Dynamic Force Analysis of a Novel Mechanism for Chord and Camber Morphing Wing Under Aerodynamic Loading

¹ Graduate Research Assistant, Department of Aerospace Engineering, METU, Republic of Turkey
² Undergraduate Student, Department of Aerospace Engineering, METU, Republic of Turkey
³ Professor, Department of Aerospace Engineering, METU, Republic of Turkey

^* e-mail: hlsahin@metu.edu.tr

Abstract

In this paper, the dynamic force analysis of a novel deployable mechanism, called as scissor-structural mechanism (SSM), for active camber and chord morphing have been presented. The mechanism is created via combination of several scissor-like-elements (SLEs). With a novel kinematic synthesis concept, various types of scissor-like-elements are assembled together to provide the desired airfoil geometries. The types (translational, polar), the number of scissor-like-elements, their orientations with respect to centerline of the airfoil and their distribution frequencies over the chord length are the design parameters, which allow designers to achieve all the possible geometric shapes. With the assumption of an existing fullycompliant wing skin, it is possible to adjust the wing profile to various desired airfoil geometries. With the help of developed computer routine, the mechanism is generated which yields the minimum possible design error.

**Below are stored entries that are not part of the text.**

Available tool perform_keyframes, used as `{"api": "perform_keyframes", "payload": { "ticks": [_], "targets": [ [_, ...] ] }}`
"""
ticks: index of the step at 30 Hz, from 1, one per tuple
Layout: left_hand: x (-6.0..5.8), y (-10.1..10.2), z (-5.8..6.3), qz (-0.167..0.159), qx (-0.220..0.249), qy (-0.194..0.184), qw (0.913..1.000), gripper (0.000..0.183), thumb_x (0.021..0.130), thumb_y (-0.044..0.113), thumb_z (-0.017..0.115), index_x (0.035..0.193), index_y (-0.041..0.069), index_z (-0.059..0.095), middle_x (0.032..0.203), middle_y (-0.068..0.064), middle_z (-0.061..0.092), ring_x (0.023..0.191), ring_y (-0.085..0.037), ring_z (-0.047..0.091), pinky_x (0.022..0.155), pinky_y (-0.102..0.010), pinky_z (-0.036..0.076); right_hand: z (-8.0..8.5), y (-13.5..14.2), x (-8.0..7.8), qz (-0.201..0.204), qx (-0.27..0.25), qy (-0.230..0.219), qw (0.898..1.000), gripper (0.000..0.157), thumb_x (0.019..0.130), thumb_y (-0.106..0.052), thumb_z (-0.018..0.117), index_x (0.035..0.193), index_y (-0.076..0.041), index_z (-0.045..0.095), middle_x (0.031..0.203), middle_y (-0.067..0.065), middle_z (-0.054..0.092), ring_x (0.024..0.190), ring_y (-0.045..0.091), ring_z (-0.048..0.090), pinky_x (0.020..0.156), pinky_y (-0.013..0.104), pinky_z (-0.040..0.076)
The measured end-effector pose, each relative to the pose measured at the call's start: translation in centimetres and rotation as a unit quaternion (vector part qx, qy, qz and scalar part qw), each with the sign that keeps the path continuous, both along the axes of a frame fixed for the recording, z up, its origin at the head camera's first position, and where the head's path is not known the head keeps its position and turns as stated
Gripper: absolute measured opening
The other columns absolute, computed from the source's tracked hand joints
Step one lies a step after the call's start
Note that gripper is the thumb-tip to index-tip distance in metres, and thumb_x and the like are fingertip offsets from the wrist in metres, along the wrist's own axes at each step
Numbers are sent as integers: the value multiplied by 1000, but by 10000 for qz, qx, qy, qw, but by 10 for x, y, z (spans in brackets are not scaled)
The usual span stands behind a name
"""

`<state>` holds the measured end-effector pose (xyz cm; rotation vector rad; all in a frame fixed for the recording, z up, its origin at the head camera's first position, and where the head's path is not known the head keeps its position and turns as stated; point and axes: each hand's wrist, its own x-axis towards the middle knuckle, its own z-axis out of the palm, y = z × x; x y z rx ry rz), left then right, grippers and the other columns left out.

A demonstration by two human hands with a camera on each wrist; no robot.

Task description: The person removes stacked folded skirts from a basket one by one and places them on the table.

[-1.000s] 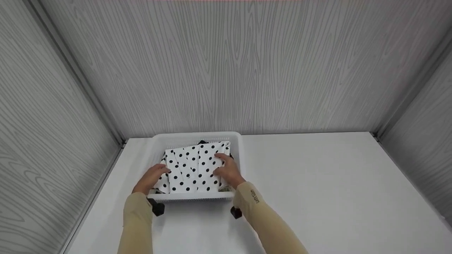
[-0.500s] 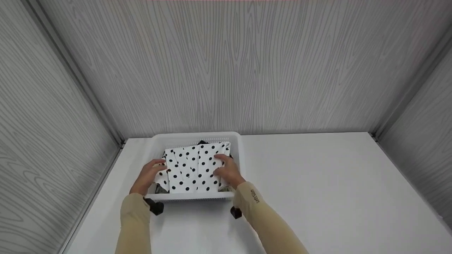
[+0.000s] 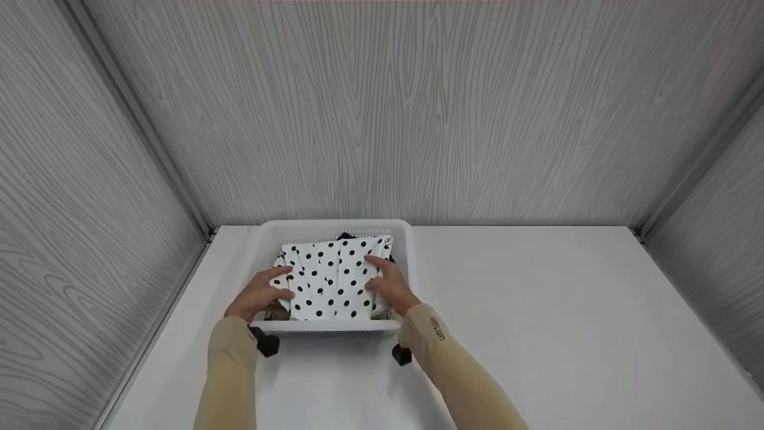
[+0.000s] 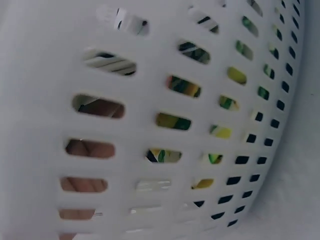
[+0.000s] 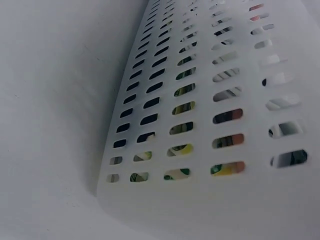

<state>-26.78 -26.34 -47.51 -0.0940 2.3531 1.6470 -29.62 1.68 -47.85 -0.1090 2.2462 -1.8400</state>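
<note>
In the head view, a folded white cloth with black polka dots (image 3: 325, 280) lies on top of other fabric in a white plastic basket (image 3: 334, 326). My left hand (image 3: 258, 294) grips the cloth's left edge, with thumb and forefinger lying over its top. At the opposite edge my right hand (image 3: 391, 286) holds the cloth in a like way. The lower fingers of both hands are hidden from above. Bits of fingers (image 4: 85, 185) show through the basket's slots in the left wrist view, and fingers (image 5: 230, 141) show likewise in the right wrist view.
Patterned fabric (image 4: 172, 121) in green, yellow and dark colours fills the basket below, seen through its slots. The basket stands on a white table (image 3: 537, 322) near the grey wood-grain back wall (image 3: 382, 119). A side wall (image 3: 77, 239) rises at the left.
My left hand first shifts outward at the cloth's left edge, then moves in and reaches further over it. The cloth's left side flap looks more tucked in. My right hand stays at its edge.
</note>
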Motion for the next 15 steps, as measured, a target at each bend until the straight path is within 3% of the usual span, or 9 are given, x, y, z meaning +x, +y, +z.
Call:
{"api": "perform_keyframes", "payload": {
  "ticks": [5, 15],
  "targets": [
    [-2, 5, 4, -77, 268, 279, 9992, 77, 91, -3, 64, 158, -2, 27, 162, -29, 18, 74, -13, 63, 75, -34, 58, 8, 10, 0, -37, -167, -105, 9998, 74, 82, 12, 57, 153, -8, 46, 155, 17, 42, 137, 29, 44, 114, 44, 35],
    [-2, 20, 33, 111, 277, 679, 9972, 78, 94, 5, 67, 160, 6, 27, 166, -23, 14, 80, -11, 65, 82, -41, 58, 36, 30, -5, -1, -709, 307, 9970, 73, 83, 10, 57, 153, -9, 47, 146, 20, 50, 111, 24, 59, 91, 33, 52]
  ]
}}
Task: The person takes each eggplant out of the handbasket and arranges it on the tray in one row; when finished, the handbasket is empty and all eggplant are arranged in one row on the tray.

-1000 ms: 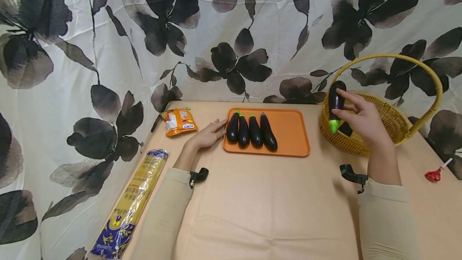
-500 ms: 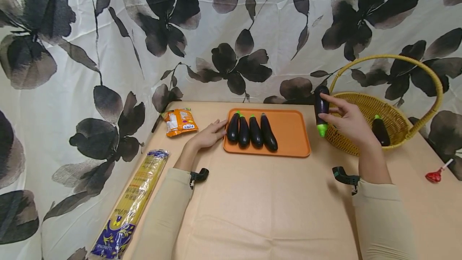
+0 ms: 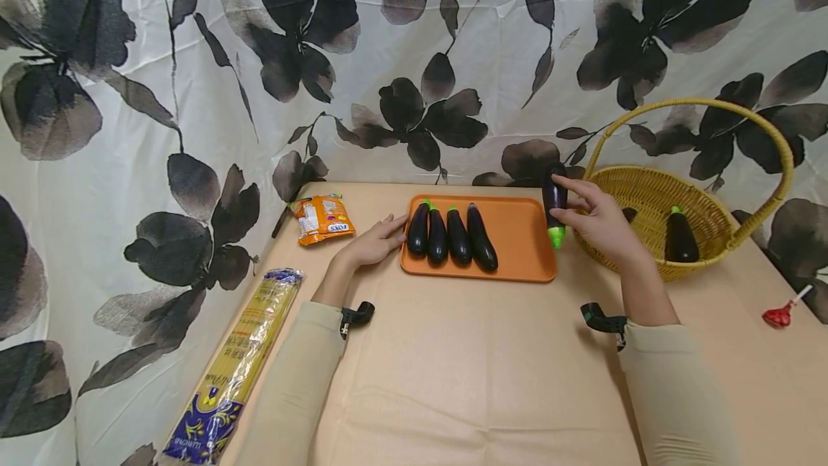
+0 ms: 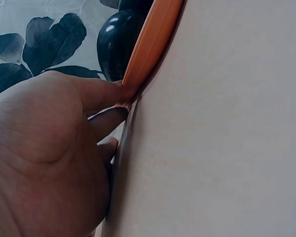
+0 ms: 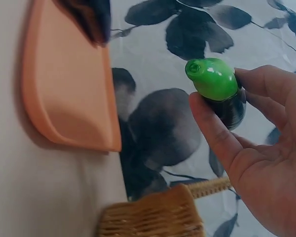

After the selection of mechanism, the position, velocity and acceleration analyses of the mechanism have been done. In order to prove aerodynamic efficiency of newly created airfoil geometries and obtain pressure distribution over the airfoil, 2D aerodynamic analyses have been done with the package program XFOIL. The flow characteristics used for the analysis are determined by the flight envelope of a generic UAV. Obtained pressure distribution is applied as the lumped force on the joints. By assigning the approximate link masses and mass centers, the dynamic force analysis of the mechanism has also been performed in order to estimate the required torque to drive the synthesized mechanism.